É uma extrapolação temerária: um rato, uma montanha ou o universo independem dos relatos nos quais figurem. A narrativa não "está aí, como a vida". Apesar disso, a afirmação peremptória fez florescer uma área de estudos, a narratologia.

O ponto de vista de Barthes talvez tenha prosperado por dois motivos, um milenar e outro histórico.

Milenar –desde sempre, as narrativas organizam e dão sentido ao que é desorganizado e não tem sentido: a vida.

Histórica –nos anos 1960, entraram em parafuso grandes narrativas escatológicas (o catolicismo) e emancipatórias (o socialismo). No seu lugar vicejaram mininarrativas egóticas ou grupais, identitárias ou new age, de autoajuda ou autoficção.
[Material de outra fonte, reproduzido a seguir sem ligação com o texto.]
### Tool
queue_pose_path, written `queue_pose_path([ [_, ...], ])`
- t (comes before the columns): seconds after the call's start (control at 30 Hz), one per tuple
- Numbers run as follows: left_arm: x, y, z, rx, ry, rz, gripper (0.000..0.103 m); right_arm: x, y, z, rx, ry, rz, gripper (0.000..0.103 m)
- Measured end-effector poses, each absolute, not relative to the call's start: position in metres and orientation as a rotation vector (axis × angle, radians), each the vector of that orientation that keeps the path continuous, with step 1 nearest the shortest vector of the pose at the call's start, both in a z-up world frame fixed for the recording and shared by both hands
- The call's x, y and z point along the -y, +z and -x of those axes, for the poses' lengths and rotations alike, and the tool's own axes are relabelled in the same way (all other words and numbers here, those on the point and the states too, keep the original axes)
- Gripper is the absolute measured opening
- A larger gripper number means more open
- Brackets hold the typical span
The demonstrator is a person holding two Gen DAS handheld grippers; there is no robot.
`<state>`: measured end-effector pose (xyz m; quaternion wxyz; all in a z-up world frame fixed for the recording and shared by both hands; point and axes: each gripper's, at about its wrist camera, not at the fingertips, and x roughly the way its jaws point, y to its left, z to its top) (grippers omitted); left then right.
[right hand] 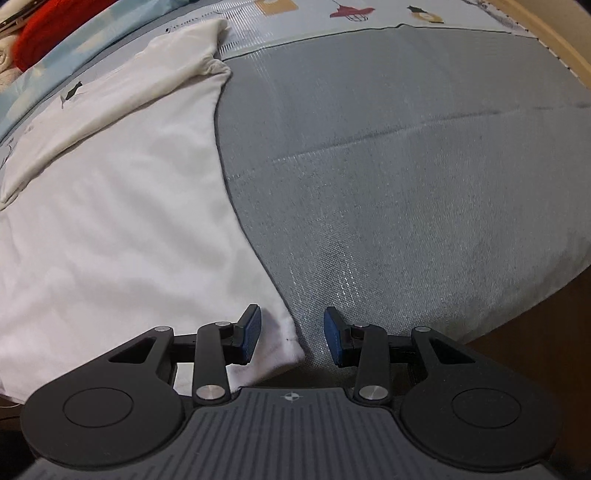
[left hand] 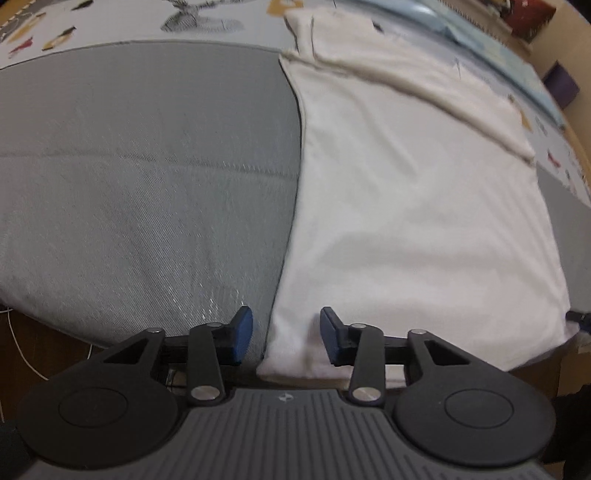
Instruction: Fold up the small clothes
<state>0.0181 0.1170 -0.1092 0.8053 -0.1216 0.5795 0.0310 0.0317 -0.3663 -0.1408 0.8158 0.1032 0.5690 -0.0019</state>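
Left claw (left hand: 286,334) points steeply down over the near left corner of the white garment (left hand: 406,206); jaws partly apart, blue pads straddling the corner hem, not pressing on the cloth. Right claw (right hand: 292,336) likewise over the near right corner of the same garment (right hand: 110,221); jaws partly apart, left pad above the fabric, right pad above the bare grey mat (right hand: 406,203), nothing gripped. Garment lies flat on the grey mat (left hand: 147,184), near edge along the mat's front edge, body smooth, a folded-over band of cloth across its far end. Beyond the mat: a pale printed sheet (left hand: 110,26) with small figures. At far left of the right wrist view, something red (right hand: 48,26), out of focus.
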Motion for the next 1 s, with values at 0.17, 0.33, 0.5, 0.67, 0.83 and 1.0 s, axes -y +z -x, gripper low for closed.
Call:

Pequenas empresas geraram grandes negócios.

Um pioneiro da narratologia nos Estados Unidos foi Peter Brooks, crítico literário e professor em Yale. Ele lançou em 1984 "Reading for the Plot", livro que alardeou a "teoria francesa" –Barthes, Foucault, Derrida– nas universidades americanas.

Brooks fez agora um mea culpa em "Seduced by Story: the Use and Abuse of Narrative" (NYRB, 173 págs.), no qual diz que a ênfase da narrativa no discurso público é disruptiva. "Foi como se um filhote que criei tivesse se tornado um predador", escreve.
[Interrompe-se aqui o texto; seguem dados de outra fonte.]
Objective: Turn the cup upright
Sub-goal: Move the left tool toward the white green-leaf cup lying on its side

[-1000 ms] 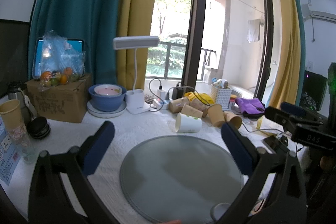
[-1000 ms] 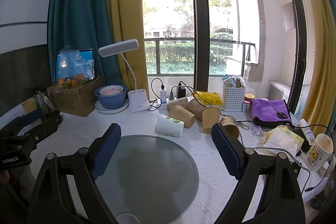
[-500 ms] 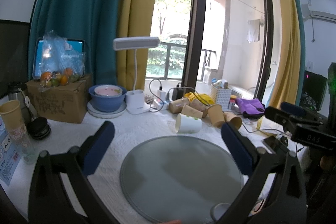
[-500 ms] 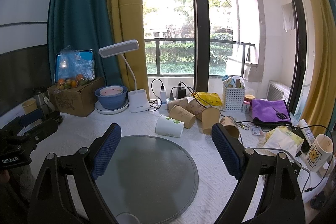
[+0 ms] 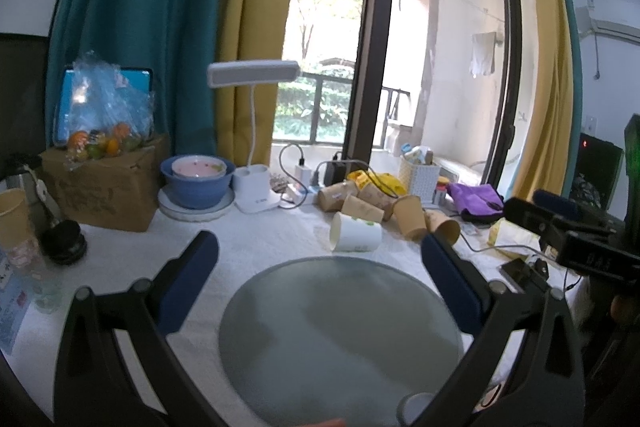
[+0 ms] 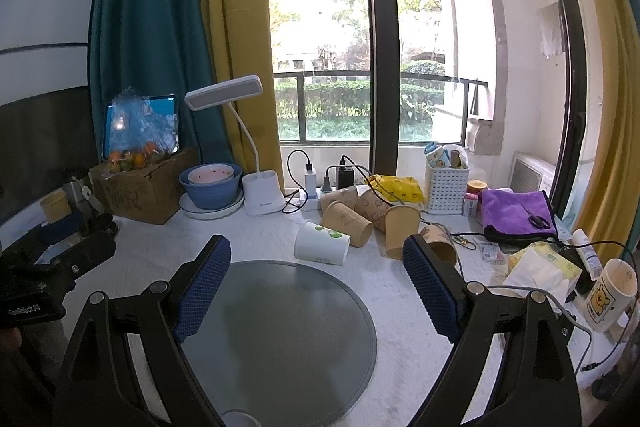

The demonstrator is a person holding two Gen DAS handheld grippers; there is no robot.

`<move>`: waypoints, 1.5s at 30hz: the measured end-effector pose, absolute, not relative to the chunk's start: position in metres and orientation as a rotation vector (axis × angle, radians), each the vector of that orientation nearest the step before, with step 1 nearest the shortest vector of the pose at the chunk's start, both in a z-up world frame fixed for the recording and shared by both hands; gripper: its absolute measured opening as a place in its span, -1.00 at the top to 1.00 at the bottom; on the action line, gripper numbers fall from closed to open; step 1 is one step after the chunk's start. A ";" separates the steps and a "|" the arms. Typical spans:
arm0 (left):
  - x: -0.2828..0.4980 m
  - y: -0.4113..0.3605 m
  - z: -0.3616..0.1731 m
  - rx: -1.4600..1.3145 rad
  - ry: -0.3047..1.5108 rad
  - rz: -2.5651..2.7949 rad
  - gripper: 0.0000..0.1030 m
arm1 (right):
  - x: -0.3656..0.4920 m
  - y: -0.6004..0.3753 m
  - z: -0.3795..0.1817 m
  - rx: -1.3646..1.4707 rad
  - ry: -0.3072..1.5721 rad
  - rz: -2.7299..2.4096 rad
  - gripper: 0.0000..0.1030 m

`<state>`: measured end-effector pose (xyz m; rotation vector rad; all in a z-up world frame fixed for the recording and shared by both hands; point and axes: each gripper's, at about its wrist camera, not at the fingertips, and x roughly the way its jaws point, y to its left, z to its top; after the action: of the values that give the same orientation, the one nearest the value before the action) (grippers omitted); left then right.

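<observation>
A white paper cup with green marks [image 5: 355,237] lies on its side just beyond the round grey mat [image 5: 340,343], its mouth to the left. It also shows in the right wrist view [image 6: 321,247], beyond the mat [image 6: 280,339]. Several brown paper cups [image 6: 356,217] lie tipped behind it; one [image 6: 400,231] stands mouth down. My left gripper [image 5: 320,255] is open and empty above the mat. My right gripper [image 6: 316,255] is open and empty, also short of the white cup.
A white desk lamp [image 6: 262,195], blue bowl on a plate [image 6: 211,189], cardboard box with fruit [image 6: 140,187], chargers and cables [image 6: 328,181], white basket [image 6: 446,187], purple cloth [image 6: 516,211] and a bear mug [image 6: 610,291] ring the mat on the white tablecloth.
</observation>
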<state>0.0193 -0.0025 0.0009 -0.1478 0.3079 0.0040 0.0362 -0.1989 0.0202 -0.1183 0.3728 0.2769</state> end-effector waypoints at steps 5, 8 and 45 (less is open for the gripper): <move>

Não se trata, apenas, da corrupção da história pela estória. Artifício básico da literatura, a narrativa tradicional é sábia. Ela transmite a experiência coletiva, vivida ao longo dos séculos, que é maturada e passada adiante por narradores.

Para Walter Benjamin, o registro da experiência é também individual: "A personalidade do contador de estórias se fixa na narrativa assim como as mãos do oleiro deixam suas marcas num pote de barro".
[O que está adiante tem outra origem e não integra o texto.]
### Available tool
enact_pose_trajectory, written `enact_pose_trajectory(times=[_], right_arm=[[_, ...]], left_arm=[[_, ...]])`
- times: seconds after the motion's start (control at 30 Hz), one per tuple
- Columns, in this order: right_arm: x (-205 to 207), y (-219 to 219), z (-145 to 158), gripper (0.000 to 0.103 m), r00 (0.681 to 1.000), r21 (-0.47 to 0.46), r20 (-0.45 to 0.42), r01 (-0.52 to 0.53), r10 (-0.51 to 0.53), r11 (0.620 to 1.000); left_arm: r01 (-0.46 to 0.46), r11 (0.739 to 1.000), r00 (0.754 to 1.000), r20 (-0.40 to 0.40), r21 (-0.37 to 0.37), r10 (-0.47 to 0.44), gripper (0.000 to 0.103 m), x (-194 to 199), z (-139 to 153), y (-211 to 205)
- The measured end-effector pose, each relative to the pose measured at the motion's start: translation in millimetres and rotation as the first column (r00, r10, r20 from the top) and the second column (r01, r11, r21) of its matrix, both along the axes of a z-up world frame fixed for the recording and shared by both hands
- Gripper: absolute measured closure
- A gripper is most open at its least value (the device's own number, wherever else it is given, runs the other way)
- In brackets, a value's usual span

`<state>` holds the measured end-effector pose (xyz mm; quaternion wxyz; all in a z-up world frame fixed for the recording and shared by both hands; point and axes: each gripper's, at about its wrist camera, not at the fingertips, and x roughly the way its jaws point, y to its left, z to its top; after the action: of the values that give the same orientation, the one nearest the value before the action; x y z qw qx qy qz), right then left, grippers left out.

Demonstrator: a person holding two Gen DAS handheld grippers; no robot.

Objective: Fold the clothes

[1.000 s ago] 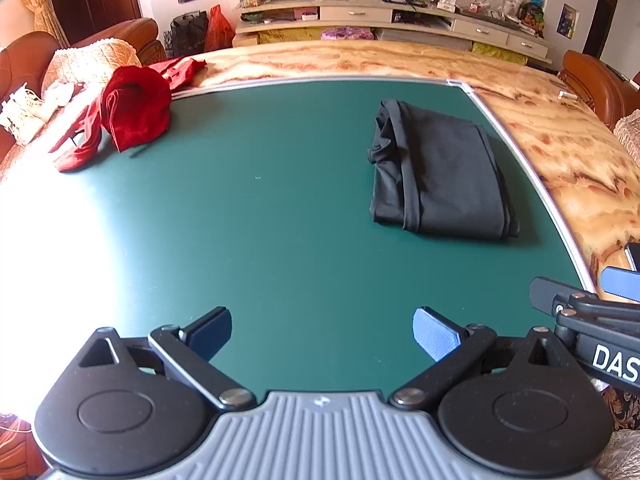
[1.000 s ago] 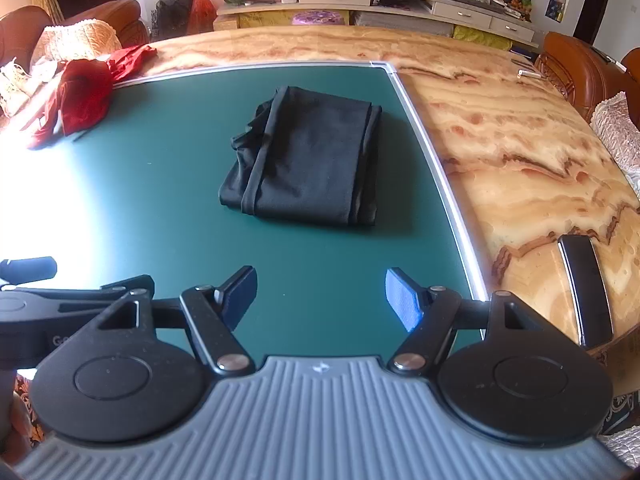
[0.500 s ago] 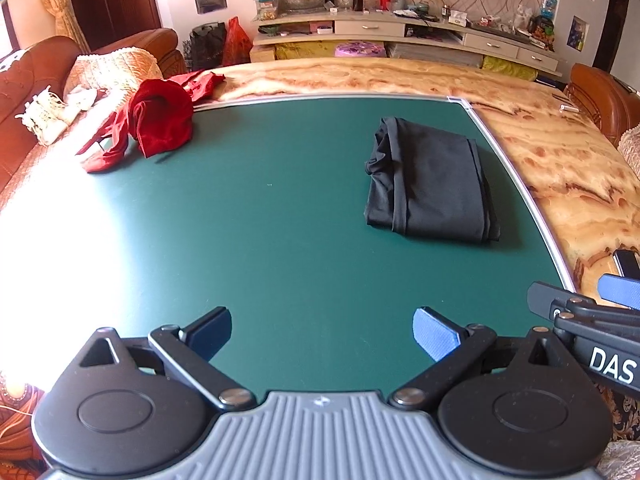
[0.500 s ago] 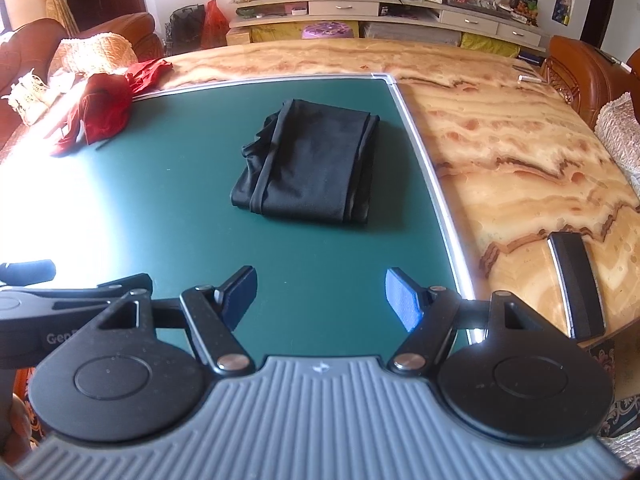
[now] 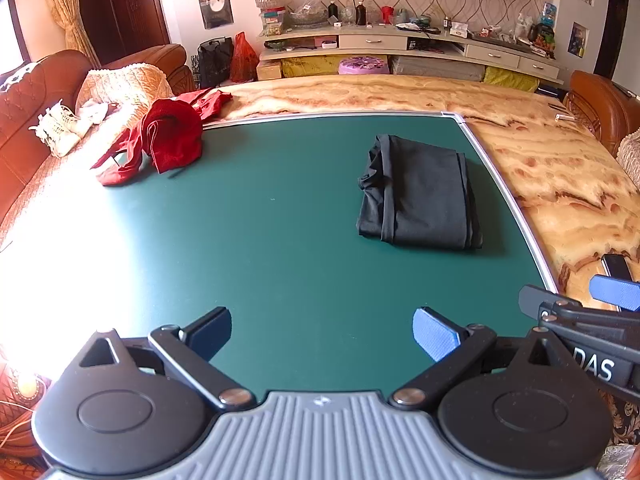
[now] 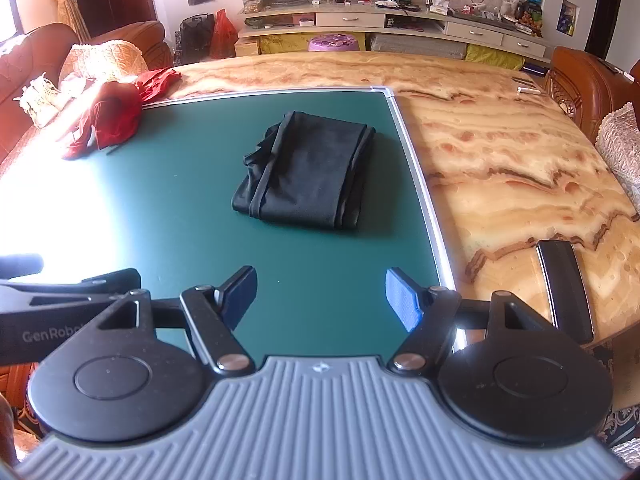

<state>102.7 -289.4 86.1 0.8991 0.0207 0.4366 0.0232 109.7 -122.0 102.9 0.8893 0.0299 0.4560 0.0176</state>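
Observation:
A black garment (image 5: 418, 194) (image 6: 306, 172) lies folded into a rectangle on the green mat (image 5: 280, 240) (image 6: 180, 184), near the mat's right edge. A crumpled red garment (image 5: 168, 140) (image 6: 108, 118) sits at the mat's far left corner, partly off it. My left gripper (image 5: 322, 330) is open above the near part of the mat, nothing between its blue pads. My right gripper (image 6: 322, 294) is open too, well short of the black garment and empty. The right gripper's side (image 5: 580, 316) shows at the right of the left wrist view.
The mat lies on a marble-patterned table (image 5: 560, 168) (image 6: 500, 152). A dark phone (image 6: 566, 288) (image 5: 618, 266) rests near the table's front right edge. Brown sofas (image 5: 36, 96) with cloths stand at left and a chair (image 6: 588, 80) at far right. A cluttered sideboard (image 5: 400, 40) lines the back wall.
Both grippers have pulled back and up from the table, so the black and red garments look smaller and farther off. Both stayed open; neither garment moved.

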Motion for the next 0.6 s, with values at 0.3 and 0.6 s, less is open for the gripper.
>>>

As narrativas de século 21 não buscam essa paciente feitura de algo útil e sólido, um pote de barro de sabedoria. Predominam as narrativas fabricadas de afogadilho e com objetivos utilitários. Com isso, o discurso racional, baseado no pensamento lógico, é sequestrado por mitologias.

Brooks só vê um recurso para desmontar as lorotas de contadores de estórias como os que farão fuzuê na CPI do 8 de Janeiro: "Precisamos opor a inteligência crítica e analítica às narrativas que nos seduzem a aceitar as ideologias dominantes".

Não será fácil, já que narradores malévolos são escoltados nas CPIs pelo coro de gritões, provocadores e demagogos que fazem da política um circo. Seu objetivo é que tudo acabe em algaravia, pizza, palavrório: numa narrativa que impeça a punição de quem tentou dar um golpe.